PD Dr. Tanja Groten (Bild: privat)

PD Dr. Tanja Groten ist nicht nur die stellvertretende Vorsitzende der ASF Jena/ SHK. Sie ist auch Oberärtzin an der Klinik für Frauenheilkunde und Geburtshilfe - Abteilung Geburtshilfe der Uniklinik Jena. Als Medizinerin hat sie einen weiten Blick auf das Feld der Geburtshilfe und den Arbeitsalltag der Hebammen und Geburtshelfer. In der Debatte um die zu hohen Haftpflichtprämien für Hebammen, die im Bereich der außerklinischen Geburtshilfe tätig sind, fordert sie Zurückhaltung und mehr Information. Als Reaktion auf mehrere Artikel in der Wochenzeitung Die Zeit hat sie einen Leserbrief verfasst, der hier veröffentlich wird.

"Liebe Zeitredaktion,

Sie haben in den letzten zwei Jahren viele Artikel zum Thema Hebammen veröffentlicht, zuletzt unter anderem in Zeit online einen Artikel von Hannes Leitlein „Das Ende der Hebammen“. Leider scheint in dieser Diskussion bisher jedoch niemand aus Ihrer sonst so sorgfältig und nachhaltig arbeitenden Redaktion versucht zu haben die publizierten Zahlen und Fakten nachzuprüfen. Sie stimmen, so wie sie hier und auch in früheren Artikeln dargestellt sind, nicht. Vielmehr ist die Darstellung des Themas irreführend. Deshalb würde ich gerne hier kurz meine Sicht auf die Diskussion darstellen und mich dabei stark machen für alle diejenigen Hebammen, die rund um die Uhr mit großem persönlichem Einsatz in Kliniken, von denen sie auch haftpflichtversichert werden, Geburten betreuen. Und das ist die überwiegende Mehrheit der Hebammen. Und deren Ende ist nur in Sicht, wenn es, wie in diesem und anderen Artikeln, herbeigeredet wird.

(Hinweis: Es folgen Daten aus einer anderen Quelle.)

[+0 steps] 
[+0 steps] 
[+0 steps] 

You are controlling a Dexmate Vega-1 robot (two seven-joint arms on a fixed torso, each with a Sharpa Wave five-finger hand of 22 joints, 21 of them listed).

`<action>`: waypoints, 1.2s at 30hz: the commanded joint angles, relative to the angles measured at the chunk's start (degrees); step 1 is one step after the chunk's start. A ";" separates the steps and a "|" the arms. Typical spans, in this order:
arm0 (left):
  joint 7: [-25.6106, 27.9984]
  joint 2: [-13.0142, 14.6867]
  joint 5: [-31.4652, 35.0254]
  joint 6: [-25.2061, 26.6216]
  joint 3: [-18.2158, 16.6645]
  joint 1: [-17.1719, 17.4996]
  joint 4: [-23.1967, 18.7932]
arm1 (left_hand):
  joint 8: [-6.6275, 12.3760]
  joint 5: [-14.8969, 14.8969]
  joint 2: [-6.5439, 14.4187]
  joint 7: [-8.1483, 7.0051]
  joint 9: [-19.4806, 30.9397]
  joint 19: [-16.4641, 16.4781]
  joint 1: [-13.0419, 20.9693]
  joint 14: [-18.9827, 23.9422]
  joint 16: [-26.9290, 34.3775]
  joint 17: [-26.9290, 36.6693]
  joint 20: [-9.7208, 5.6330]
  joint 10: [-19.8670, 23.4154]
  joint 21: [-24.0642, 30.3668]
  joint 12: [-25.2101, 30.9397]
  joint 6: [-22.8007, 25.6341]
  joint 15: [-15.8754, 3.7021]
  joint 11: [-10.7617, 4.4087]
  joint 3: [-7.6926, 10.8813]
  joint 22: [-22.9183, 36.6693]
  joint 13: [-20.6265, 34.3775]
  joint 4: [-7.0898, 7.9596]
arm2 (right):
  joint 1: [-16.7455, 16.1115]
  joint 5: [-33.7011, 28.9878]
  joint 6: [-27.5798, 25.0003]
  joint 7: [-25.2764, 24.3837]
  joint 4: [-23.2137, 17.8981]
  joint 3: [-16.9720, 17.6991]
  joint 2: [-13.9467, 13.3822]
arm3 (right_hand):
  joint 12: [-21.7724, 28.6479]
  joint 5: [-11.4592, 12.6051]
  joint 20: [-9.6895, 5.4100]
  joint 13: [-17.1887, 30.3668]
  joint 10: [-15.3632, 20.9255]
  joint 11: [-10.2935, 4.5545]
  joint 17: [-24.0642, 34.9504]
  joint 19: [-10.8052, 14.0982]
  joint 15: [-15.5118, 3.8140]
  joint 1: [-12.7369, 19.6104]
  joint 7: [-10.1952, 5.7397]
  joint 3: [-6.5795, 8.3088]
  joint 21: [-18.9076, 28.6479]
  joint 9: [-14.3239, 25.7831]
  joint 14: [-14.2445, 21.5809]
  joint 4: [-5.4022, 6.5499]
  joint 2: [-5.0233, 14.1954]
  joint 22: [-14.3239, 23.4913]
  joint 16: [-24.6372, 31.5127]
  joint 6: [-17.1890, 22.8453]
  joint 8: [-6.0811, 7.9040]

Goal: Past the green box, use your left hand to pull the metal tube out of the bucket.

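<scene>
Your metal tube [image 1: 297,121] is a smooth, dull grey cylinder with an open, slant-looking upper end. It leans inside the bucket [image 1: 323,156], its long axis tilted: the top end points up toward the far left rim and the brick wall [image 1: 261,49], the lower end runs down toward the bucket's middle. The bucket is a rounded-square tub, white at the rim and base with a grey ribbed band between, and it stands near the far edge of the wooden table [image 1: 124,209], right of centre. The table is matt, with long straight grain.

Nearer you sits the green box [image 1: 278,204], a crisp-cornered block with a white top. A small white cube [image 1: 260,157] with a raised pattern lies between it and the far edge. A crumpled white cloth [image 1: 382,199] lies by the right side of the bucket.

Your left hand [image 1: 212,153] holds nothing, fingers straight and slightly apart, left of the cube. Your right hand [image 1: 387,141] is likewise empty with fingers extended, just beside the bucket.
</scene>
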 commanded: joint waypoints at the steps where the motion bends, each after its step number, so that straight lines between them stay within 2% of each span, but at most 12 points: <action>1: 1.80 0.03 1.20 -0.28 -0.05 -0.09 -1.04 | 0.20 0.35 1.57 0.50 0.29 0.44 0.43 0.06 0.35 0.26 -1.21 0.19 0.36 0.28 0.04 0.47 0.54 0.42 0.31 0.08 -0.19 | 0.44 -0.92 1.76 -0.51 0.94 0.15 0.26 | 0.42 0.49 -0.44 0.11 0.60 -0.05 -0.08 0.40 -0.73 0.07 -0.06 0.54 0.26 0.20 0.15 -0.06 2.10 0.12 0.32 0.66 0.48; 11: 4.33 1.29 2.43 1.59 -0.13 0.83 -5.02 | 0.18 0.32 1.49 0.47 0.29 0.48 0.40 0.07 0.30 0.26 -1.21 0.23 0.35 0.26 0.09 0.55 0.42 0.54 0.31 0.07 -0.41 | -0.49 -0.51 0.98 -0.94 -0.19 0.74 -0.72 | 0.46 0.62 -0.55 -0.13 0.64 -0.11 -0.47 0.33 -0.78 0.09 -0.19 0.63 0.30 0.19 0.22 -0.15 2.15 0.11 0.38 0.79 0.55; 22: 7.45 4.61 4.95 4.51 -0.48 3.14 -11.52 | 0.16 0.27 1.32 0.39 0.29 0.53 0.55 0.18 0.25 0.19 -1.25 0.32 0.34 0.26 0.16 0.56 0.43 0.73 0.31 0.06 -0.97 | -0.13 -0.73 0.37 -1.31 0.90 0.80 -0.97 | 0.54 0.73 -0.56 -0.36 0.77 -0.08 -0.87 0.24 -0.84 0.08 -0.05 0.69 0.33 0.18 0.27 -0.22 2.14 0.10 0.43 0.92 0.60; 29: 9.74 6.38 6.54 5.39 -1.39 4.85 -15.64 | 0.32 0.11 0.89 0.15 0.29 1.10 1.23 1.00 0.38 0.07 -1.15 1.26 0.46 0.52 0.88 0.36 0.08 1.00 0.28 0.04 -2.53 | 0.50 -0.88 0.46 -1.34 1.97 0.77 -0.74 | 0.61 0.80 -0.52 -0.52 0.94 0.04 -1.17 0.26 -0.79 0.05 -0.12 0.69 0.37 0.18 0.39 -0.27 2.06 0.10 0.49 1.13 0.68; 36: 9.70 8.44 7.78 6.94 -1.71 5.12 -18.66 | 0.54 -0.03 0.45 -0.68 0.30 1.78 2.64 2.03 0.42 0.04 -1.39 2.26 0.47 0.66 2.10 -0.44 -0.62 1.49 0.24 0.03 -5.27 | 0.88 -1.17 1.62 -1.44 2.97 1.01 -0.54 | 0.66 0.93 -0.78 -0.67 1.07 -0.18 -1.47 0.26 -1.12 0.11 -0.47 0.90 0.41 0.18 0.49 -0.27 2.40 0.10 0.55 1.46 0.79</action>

Ich möchte versuchen in dieser so emotionalen Diskussion – es geht ja wirklich um einen sehr emotionalen und individuellen Moment im Leben – ein paar Zusammenhänge sachlich richtig zu stellen. Es ist keineswegs so, dass es in Deutschland bald keine Hebammen mehr gibt und Frauen ihre Kinder ohne Hebammenbetreuung bekommen müssen. 100% der Kinder kommen hebammenbegleitet zur Welt, 98% davon in Kliniken. Die Zahl von aktiven Hebammen in Deutschland ist so hoch wie nie zuvor in der Geschichte.

Die Erfahrung, die viele Frauen in der Tat jetzt machen, ist die, dass es regional unterschiedlich schwieriger wird Hebammen zu finden, die für die Nachsorge nach der Geburt zur Verfügung stehen. Hebammen die freiberuflich (meist neben ihrer Teilzeitanstellung in einer Klinik) Frauen in der Vor- und Nachsorge begleiten, zahlen dafür eine Haftpflichtprämie von maximal 550 Euro im Jahr. Diese finanziert sich aus den Einnahmen von ca. 660 Euro pro einzelner Nachsorge problemlos. Warum also mangelt es an Hebammen, die Vor- und Nachsorge anbieten?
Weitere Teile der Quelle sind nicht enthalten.